== TRY IT ==
Leaving the pictures aside, transcribe the data below exactly.

== INFORMATION SUPPLIED ==
[Start of Attachment]

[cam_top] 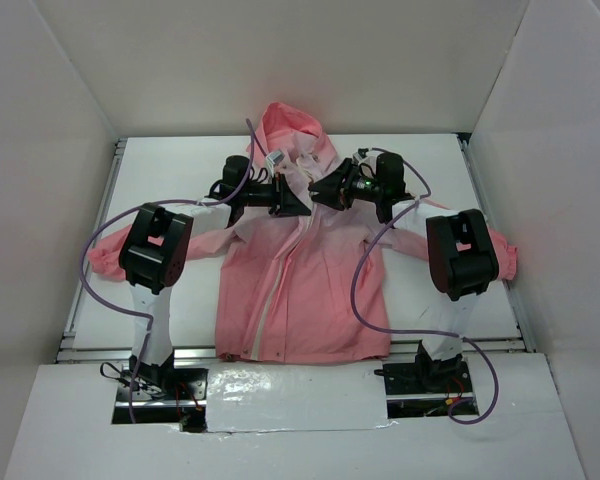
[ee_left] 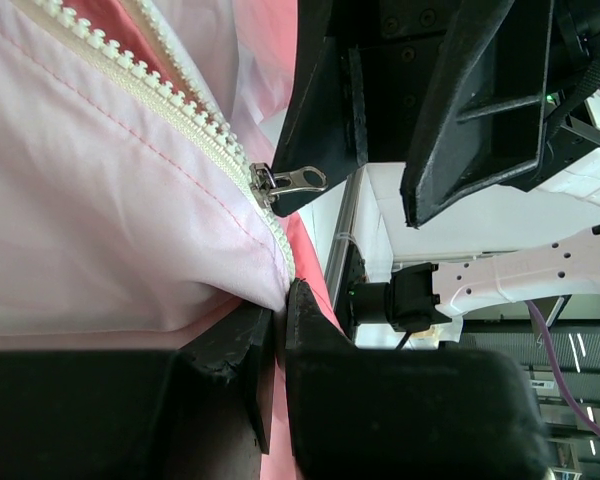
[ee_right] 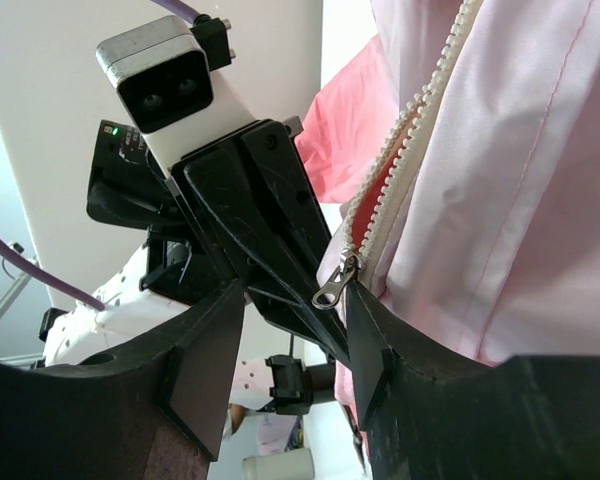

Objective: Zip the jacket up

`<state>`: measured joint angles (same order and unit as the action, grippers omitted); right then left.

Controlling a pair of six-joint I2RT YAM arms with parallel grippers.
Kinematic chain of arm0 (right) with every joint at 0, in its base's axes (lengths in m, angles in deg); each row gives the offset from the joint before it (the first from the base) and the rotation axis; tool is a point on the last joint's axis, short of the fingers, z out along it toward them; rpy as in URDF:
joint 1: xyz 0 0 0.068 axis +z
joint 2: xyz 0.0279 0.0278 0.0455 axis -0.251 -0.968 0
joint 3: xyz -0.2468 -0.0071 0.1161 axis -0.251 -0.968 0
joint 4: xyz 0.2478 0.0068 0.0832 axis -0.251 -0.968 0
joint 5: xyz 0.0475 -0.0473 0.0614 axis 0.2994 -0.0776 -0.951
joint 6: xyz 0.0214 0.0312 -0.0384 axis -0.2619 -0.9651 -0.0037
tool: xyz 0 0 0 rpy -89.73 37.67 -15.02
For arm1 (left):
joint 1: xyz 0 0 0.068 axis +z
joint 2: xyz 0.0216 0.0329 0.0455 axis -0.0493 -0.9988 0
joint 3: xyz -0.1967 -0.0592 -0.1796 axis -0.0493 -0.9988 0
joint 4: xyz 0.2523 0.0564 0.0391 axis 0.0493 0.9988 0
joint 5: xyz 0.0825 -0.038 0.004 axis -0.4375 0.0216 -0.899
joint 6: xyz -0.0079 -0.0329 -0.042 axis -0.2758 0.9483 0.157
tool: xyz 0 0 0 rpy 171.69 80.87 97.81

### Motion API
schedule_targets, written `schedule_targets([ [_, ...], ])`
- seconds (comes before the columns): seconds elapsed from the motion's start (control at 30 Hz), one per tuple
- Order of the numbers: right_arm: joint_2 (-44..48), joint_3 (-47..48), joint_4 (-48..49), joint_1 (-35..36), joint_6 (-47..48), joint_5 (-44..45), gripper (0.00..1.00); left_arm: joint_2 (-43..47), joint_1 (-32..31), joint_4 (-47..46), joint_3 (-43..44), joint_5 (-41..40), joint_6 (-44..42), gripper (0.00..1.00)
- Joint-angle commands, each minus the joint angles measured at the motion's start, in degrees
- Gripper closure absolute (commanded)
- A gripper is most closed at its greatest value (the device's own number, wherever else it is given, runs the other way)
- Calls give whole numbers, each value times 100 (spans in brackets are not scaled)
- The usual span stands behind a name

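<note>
The pink jacket [cam_top: 300,290] lies flat on the table, hood at the far end. Its light zipper is joined from the hem up to the chest. Above the metal slider [ee_left: 280,183] the teeth stand apart and coral lining shows between them. My left gripper [ee_left: 280,305] is shut on the jacket's front edge at the joined zipper, just below the slider. It also shows in the top view [cam_top: 292,202]. My right gripper [ee_right: 290,340] is open. The slider's pull tab [ee_right: 332,290] hangs between its fingers, close to the right finger [ee_right: 372,350]. In the top view the right gripper [cam_top: 320,192] faces the left one.
White walls [cam_top: 60,120] close in the table on three sides. Metal rails [cam_top: 115,190] run along its edges. Purple cables [cam_top: 365,290] loop from both arms over the jacket and sleeves. A white sheet [cam_top: 300,400] lies between the arm bases.
</note>
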<state>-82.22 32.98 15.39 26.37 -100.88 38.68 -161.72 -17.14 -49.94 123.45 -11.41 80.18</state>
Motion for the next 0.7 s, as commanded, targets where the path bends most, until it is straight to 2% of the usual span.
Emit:
schedule_targets([
  [0.0,-129,81,444,29,-111,-78,48,-31,-60,-467,133,253,45,100],
  [0.13,-208,143,427,38,-155,-78,52,-31,-60,-467,133,254,37,100],
  [0.3,-287,20,620,56,-269,-149,61,-49,-60,-449,160,254,36,100],
  [0.37,-304,-15,655,64,-278,-149,66,-66,-60,-458,169,254,45,100],
  [0.53,-322,-24,717,82,-357,-210,85,-84,-60,-449,195,262,54,100],
  [0.67,-322,-7,735,108,-410,-219,91,-93,-60,-414,221,254,28,100],
])
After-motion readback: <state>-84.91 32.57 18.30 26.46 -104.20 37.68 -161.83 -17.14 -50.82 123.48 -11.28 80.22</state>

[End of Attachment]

== REPLY ==
[cam_top] 
[ee_left] 
[ee_right] 

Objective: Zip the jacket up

`<state>`: measured joint angles (same order and unit as the action, grippers omitted); right then left.

Controlling a pair of six-joint I2RT YAM arms with parallel grippers.
Kinematic chain of arm0 (right) with every joint at 0, in its base's axes (lengths in m, angles in deg); each row gives the offset from the joint before it (the first from the base) and the rotation axis; tool is a point on the last joint's axis, short of the fingers, z out along it toward them; rpy as in URDF:
joint 1: xyz 0 0 0.068 axis +z
joint 2: xyz 0.0279 0.0278 0.0455 axis -0.251 -0.968 0
joint 3: xyz -0.2468 -0.0071 0.1161 axis -0.251 -0.968 0
joint 4: xyz 0.2478 0.0068 0.0832 axis -0.251 -0.968 0
joint 5: xyz 0.0475 -0.0473 0.0614 axis 0.2994 -0.0776 -0.951
joint 6: xyz 0.0214 0.0312 -0.0384 axis -0.2619 -0.9651 -0.0037
tool: xyz 0 0 0 rpy -89.73 37.67 -15.02
For arm1 (left):
joint 1: xyz 0 0 0.068 axis +z
joint 2: xyz 0.0216 0.0329 0.0455 axis -0.0493 -0.9988 0
joint 3: xyz -0.1967 -0.0592 -0.1796 axis -0.0493 -0.9988 0
joint 4: xyz 0.2523 0.0564 0.0391 axis 0.0493 0.9988 0
joint 5: xyz 0.0825 -0.038 0.004 axis -0.4375 0.0216 -0.899
joint 6: xyz -0.0079 -0.0329 -0.042 axis -0.2758 0.9483 0.157
tool: xyz 0 0 0 rpy 171.69 80.87 97.81

### Motion API
schedule_targets, written `schedule_targets([ [_, ...], ])`
- seconds (comes before the columns): seconds elapsed from the motion's start (control at 30 Hz), one per tuple
- Order of the numbers: right_arm: joint_2 (-44..48), joint_3 (-47..48), joint_4 (-48..49), joint_1 (-35..36), joint_6 (-47..48), joint_5 (-44..45), gripper (0.00..1.00); left_arm: joint_2 (-43..47), joint_1 (-32..31), joint_4 (-47..46), joint_3 (-43..44), joint_5 (-41..40), joint_6 (-44..42), gripper (0.00..1.00)
- Joint-angle commands, each minus the joint angles measured at the motion's start, in degrees
- Gripper closure absolute (commanded)
- A gripper is most closed at its greatest value (the device's own number, wherever else it is given, runs the other way)
- Calls give whole numbers, each value times 100 (spans in brackets are not scaled)
- The usual span stands behind a name

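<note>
The pink jacket [cam_top: 300,290] lies flat on the table, hood at the far end. Its light zipper is joined from the hem up to the chest. Above the metal slider [ee_left: 280,183] the teeth stand apart and coral lining shows between them. My left gripper [ee_left: 280,305] is shut on the jacket's front edge at the joined zipper, just below the slider. It also shows in the top view [cam_top: 292,202]. My right gripper [ee_right: 290,340] is open. The slider's pull tab [ee_right: 332,290] hangs between its fingers, close to the right finger [ee_right: 372,350]. In the top view the right gripper [cam_top: 320,192] faces the left one.
White walls [cam_top: 60,120] close in the table on three sides. Metal rails [cam_top: 115,190] run along its edges. Purple cables [cam_top: 365,290] loop from both arms over the jacket and sleeves. A white sheet [cam_top: 300,400] lies between the arm bases.
</note>
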<state>-82.22 32.98 15.39 26.37 -100.88 38.68 -161.72 -17.14 -49.94 123.45 -11.41 80.18</state>
Motion for the next 0.7 s, as commanded, targets where the path bends most, until it is straight to 2% of the usual span.
Emit:
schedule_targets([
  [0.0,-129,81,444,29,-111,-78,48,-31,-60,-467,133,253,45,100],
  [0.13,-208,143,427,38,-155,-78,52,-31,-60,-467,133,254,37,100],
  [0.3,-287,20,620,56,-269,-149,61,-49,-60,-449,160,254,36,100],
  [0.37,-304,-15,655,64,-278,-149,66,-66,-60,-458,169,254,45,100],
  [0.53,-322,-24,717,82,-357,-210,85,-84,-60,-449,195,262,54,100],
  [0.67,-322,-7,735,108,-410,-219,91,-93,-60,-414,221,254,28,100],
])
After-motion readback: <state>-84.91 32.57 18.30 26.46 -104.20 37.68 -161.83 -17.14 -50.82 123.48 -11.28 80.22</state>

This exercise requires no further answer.